Op 14-10-2021 om 15:25 schreef Tvrtko Ursulin:
>
> On 14/10/2021 13:05, Maarten Lankhorst wrote:
>> Op 14-10-2021 om 10:37 schreef Tvrtko Ursulin:
>>>
>>> On 13/10/2021 11:41, Maarten Lankhorst wrote:
>>>> No memory should be allocated when calling i915_gem_object_wait,
>>>> because it may be called to idle a BO when evicting memory.
>>>>
>>>> Fix this by using dma_resv_iter helpers to call
>>>> i915_gem_object_wait_fence() on each fence, which cleans up the code a lot.

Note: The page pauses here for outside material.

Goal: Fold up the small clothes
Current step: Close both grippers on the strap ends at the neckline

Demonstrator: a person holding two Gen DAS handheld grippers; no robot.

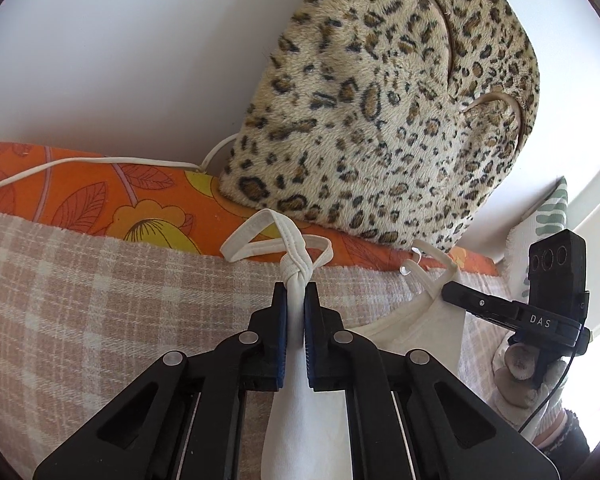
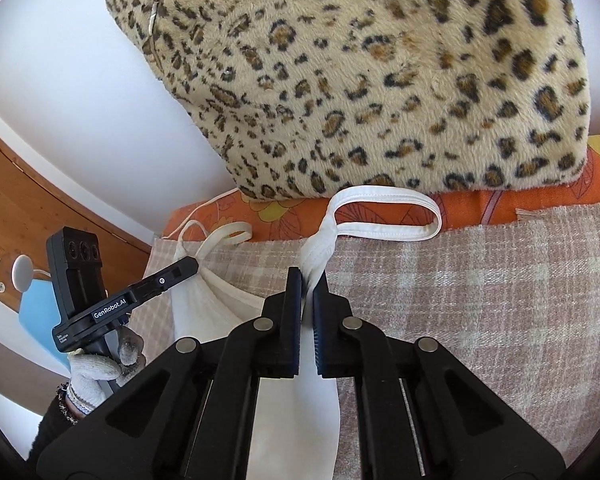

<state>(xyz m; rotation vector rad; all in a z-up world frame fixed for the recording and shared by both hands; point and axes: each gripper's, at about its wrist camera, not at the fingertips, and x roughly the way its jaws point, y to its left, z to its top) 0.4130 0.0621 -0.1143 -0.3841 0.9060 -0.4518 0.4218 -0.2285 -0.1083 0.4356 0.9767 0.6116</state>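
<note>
Left gripper [image 1: 296,292]: jaws clenched on a bunched shoulder of the white top [image 1: 300,420], just below its strap. The strap [image 1: 268,240] loops out past the fingertips, over the blanket edge. The cloth runs back between the fingers toward the camera.

Right gripper [image 2: 307,280]: jaws likewise clenched on the top's other shoulder. Its strap [image 2: 388,216] forms a loop beyond the tips, lying across the edge of the blanket onto the orange sheet.

Each gripper appears in the other's view, off to the side, carried by a hand in a knit glove [image 2: 96,368].

The top hangs between the two grippers, its neckline sagging in a curve [image 2: 220,292], with the body of it above the plaid blanket [image 2: 480,320]; whether the lower part touches the blanket cannot be told.

Beyond the blanket lies an orange floral sheet [image 1: 100,196]. A leopard-print cushion [image 1: 380,120] stands on the sheet against a white wall [image 1: 120,60]. A thin white cable [image 1: 60,166] runs along the sheet's far edge.
</note>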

>>>> Also remove dma_resv_prune, it's questionably.
>>>>
>>>> This will result in the following lockdep splat.
>>>
>>> <snip>
>>>
>>>> @@ -37,56 +36,17 @@ i915_gem_object_wait_reservation(struct dma_resv *resv,
>>>> unsigned int flags,
>>>> long timeout)
>>>> {
>>>> - struct dma_fence *excl;
>>>> - bool prune_fences = false;
>>>> -
>>>> - if (flags & I915_WAIT_ALL) {
>>>> - struct dma_fence **shared;
>>>> - unsigned int count, i;
>>>> - int ret;
>>>> + struct dma_resv_iter cursor;
>>>> + struct dma_fence *fence;
>>>> - ret = dma_resv_get_fences(resv, &excl, &count, &shared);
>>>> - if (ret)
>>>> - return ret;
>>>> -
>>>> - for (i = 0; i < count; i++) {
>>>> - timeout = i915_gem_object_wait_fence(shared[i],
>>>> - flags, timeout);
>>>> - if (timeout < 0)
>>>> - break;
>>>> + dma_resv_iter_begin(&cursor, resv, flags & I915_WAIT_ALL);
>>>> + dma_resv_for_each_fence_unlocked(&cursor, fence) {
>>>> - dma_fence_put(shared[i]);
>>>> - }
>>>> -
>>>> - for (; i < count; i++)
>>>> - dma_fence_put(shared[i]);
>>>> - kfree(shared);
>>>> -
>>>> - /*
>>>> - * If both shared fences and an exclusive fence exist,
>>>> - * then by construction the shared fences must be later
>>>> - * than the exclusive fence. If we successfully wait for
>>>> - * all the shared fences, we know that the exclusive fence
>>>> - * must all be signaled. If all the shared fences are
>>>> - * signaled, we can prune the array and recover the
>>>> - * floating references on the fences/requests.
>>>> - */
>>>> - prune_fences = count && timeout >= 0;
>>>> - } else {
>>>> - excl = dma_resv_get_excl_unlocked(resv);
>>>> + timeout = i915_gem_object_wait_fence(fence, flags, timeout);
>>>> + if (timeout <= 0)
>>>> + break;
>>>
>>> You have another change in behaviour here, well a bug really. When
>>> userspace passes in zero timeout you fail to report activity in other than
>>> the first fence.
>>
>> Hmm, not necessarily, passing 0 to i915_gem_object_wait_fence timeout = 0 is
>> a special case and means test only. It will return 1 on success.
>
> I tried to enumerate the whole chain here. All for timeout == 0. Please
> double check I did not make a mistake somewhere since there are many return
> code inversions here.
>
> As building blocks for the whole "game" we have:
>
> 1. dma_fence_default_wait, it returns for states:
>
> not signaled -> 0
> signaled -> 1
>
> 2. i915_request_wait
>
> not signaled -> -ETIME
> signaled -> 0
>
> Then i915_gem_object_wait_fence builds on top of it and has therefore these
> possible outputs:
>
> signaled -> 0
> not signaled:
> i915 path -> -ETIME
> ext fence -> 0
>
> So this looks a like problem already with 0 for signaled and not signaled.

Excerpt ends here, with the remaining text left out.